3.6. Suppression of Autophagy Augments Proinflammatory Response in LPS-Treated BV2 Cells at Early Time Points

Since the basal level of NOD2 is significantly higher in the HMGB1 KD BV2 cells than that in the normal BV2 cells (Figure 4F,G), we investigated the possibility that this enhanced NOD2 is involved in the augmentation of pro-inflammation but not the pro-autophagic function, due to the limited cytosolic HMGB1 in the HMGB1 KD BV2 cells. To investigate this possibility, we examined the pro-inflammatory cytokine expression after inhibiting autophagy by pre-treating the normal BV2 and HMGB1 KD BV2 cell lines with 3-MA (5 mM), an autophagy inhibitor, for 2 h. Interestingly, the levels of the pro-inflammatory cytokine (iNOS, IL-1β, and IL-6) at 4 h after the LPS treatment were significantly higher in the wild-type-BV2 cells (Figure 6A–D). In contrast, in the BV2-shHMGB1 cells, pro-inflammatory cytokine expression at 4 h after the LPS treatment was higher than those in the normal BV2 cells, as observed in Figure 5, but no additional increase was detected after the 3-MA treatment (Figure 6A–D), suggesting that the enhanced pro-inflammation in the HMGB1 KD BV2 cells may result from the suppressed autophagy. Together these results support that the cytosolic HMGB1 may be involved in the modulation of the pro-inflammatory and pro-autophagic function of NOD2 in the LPS-treated BV2 cells, and it was tilted to a pro-inflammatory function in the HMGB1 KD condition.

4. Discussion

The present study demonstrates that the cytosolic HMGB1 plays a critical role in the LPS-induced autophagy in BV2 cells. We showed that, under the LPS treatment, the cytosolic HMGB1 that translocated from the nucleus interacts with NOD2, promoting the formation of autophagosomes. In addition to Beclin-1 and p53, whose interaction with HMGB1 modulates the pro-apoptotic versus pro-autophagic fate of the target cell [6,7,8], here, we added NOD2 as a novel target whose functions between pro-inflammation and pro-autophagy are modulated by HMGB1 (Figure 6E). To the best of our knowledge, this is the first report showing a direct interaction between HMGB1 and NOD2 and the novel HMGB1 function in modulating NOD2 during infection.
NOD2 is an intracellular pattern-recognition receptor for MDP. The NOD2 activation is involved in autophagy induction during Crohn’s disease pathogenesis [14,26] and in pneumococcal meningitis [27]. Here, we showed that NOD2 is also activated under the LPS treatment and interacts with HMGB1 and probably together with ATG16L1, and that this complex may contribute to autophagosome formation.

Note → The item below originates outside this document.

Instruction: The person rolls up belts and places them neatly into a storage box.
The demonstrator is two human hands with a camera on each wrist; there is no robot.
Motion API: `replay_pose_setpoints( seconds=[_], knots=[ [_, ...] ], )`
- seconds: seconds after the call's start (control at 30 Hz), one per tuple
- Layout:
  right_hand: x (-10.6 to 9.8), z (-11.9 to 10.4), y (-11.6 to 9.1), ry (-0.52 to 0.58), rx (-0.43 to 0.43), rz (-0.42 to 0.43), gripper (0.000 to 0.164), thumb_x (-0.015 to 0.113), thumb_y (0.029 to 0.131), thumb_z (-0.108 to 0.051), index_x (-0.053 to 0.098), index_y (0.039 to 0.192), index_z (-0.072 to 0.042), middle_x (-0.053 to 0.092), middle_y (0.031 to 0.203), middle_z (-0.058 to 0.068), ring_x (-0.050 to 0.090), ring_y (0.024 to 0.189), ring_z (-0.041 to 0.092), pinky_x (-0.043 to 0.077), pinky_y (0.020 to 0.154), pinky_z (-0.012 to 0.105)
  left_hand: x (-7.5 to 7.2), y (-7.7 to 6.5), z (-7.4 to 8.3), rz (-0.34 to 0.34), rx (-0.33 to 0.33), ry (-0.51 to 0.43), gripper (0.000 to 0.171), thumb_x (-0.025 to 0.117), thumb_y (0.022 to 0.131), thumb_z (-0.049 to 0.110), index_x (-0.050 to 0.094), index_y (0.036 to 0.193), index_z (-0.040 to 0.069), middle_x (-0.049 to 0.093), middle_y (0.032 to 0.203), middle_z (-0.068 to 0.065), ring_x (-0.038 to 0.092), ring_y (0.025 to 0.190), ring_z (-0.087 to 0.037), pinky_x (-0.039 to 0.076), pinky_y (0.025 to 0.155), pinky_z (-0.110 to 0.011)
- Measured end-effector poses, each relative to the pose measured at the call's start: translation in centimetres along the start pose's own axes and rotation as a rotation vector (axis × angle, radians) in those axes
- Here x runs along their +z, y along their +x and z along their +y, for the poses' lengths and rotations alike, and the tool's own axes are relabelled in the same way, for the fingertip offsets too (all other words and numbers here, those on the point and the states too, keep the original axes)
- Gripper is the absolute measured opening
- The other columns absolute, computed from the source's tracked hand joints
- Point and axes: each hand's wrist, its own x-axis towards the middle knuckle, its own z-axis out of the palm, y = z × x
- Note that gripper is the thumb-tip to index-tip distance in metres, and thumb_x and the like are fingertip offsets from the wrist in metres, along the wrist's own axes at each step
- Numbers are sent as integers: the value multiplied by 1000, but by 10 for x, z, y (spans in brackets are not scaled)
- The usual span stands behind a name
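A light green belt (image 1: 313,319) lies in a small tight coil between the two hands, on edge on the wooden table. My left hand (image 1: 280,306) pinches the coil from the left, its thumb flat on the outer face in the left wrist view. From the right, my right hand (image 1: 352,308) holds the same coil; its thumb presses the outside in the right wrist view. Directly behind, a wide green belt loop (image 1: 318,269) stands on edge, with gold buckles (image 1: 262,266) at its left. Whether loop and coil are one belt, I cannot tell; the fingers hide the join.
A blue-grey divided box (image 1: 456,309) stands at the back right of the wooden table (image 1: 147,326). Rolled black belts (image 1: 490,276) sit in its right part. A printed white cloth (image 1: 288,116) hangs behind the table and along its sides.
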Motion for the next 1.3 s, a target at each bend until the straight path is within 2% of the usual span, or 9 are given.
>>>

Moreover, the suppression of the LPS-mediated autophagy induction in the NOD2 KD BV2 cells further substantiates the vital role of NOD2 in autophagy induction. In addition to NOD2, we showed a critical role for TLR4 in the LPS-induced autophagy, as has been reported in the primary human macrophages and murine macrophage cell lines by Xu et al. (2007) [28]. TLR4 exerts a dual function during the LPS-induced autophagy initiation in BV2 cells: microglia activation and then the HMGB1 translocation from the nucleus to the cytoplasm [29], and the subsequent NOD2 activation (Figure 6E). Therefore, two pattern-recognition receptors, namely, TLR4 and NOD2, are involved in the LPS-induced autophagy in BV2 cells. Notably, the synergistic effect of NOD2 and TLR4 on the activation of autophagy has been reported in human submandibular gland inflammation [30], wherein NOD2 and TLR4 were activated by their specific agonists, MDP and LPS, respectively.
In the present study, we found that the temporal profiles of LC3II induction and HMGB1-NOD2 or HMGB1-ATG16L1 complex formation coincided with the cytosolic accumulation of HMGB1. Upon moving to the extracellular space, HMGB1 remains in the cytosol for longer than 12 h in BV2 cells (Figure 3A), and during this period, cytosolic HMGB1 may function as a ligand for the intracellular NOD2 receptor and shift its function to pro-autophagy. It is interesting to note here that a similar modulation of NOD2 signaling by extracellular HMGB1, not cytosolic HMGB1, has been reported in an animal model of acute lung injury, wherein extracellular HMGB1/TLR4 signaling activates NOD2, which induces autophagy and suppresses NOD2-RIP2 signaling [31]. Therefore, in addition to Beclin-1 and p53, we established NOD2 as a novel target for HMGB1, whose function is modulated by cytosolic HMGB1.
It is intriguing to note that the basal LC3II level was significantly higher in the shHMGB1-BV2 cells than in the normal BV2 cells and, similarly, the basal levels of NOD2, ATG16L1, and Beclin1 were also significantly enhanced (Figure 4). However, no additional induction of LC3II or other autophagy-related molecules occurred after the LPS treatment (Figure 4). We cannot explain why the basal level of autophagy (LC3II induction and puncta formation) and autophagy-related molecule expression were increased in the shHMGB1-BV2 cells, wherein the level of HMGB1, a cargo for autophagosomes, was low. This may be because slightly enhanced autophagosomes are necessary to secrete pro-inflammatory cytokines, such as IL-1β, whose production was significantly increased early after the LPS treatment in the shHMGB1-BV2 cells, as shown in Figure 5. It is also possible that other basal autophagic pathways may be activated in the absence of HMGB1. However, further studies regarding the relevance of this phenomenon and underlying molecular mechanism are required.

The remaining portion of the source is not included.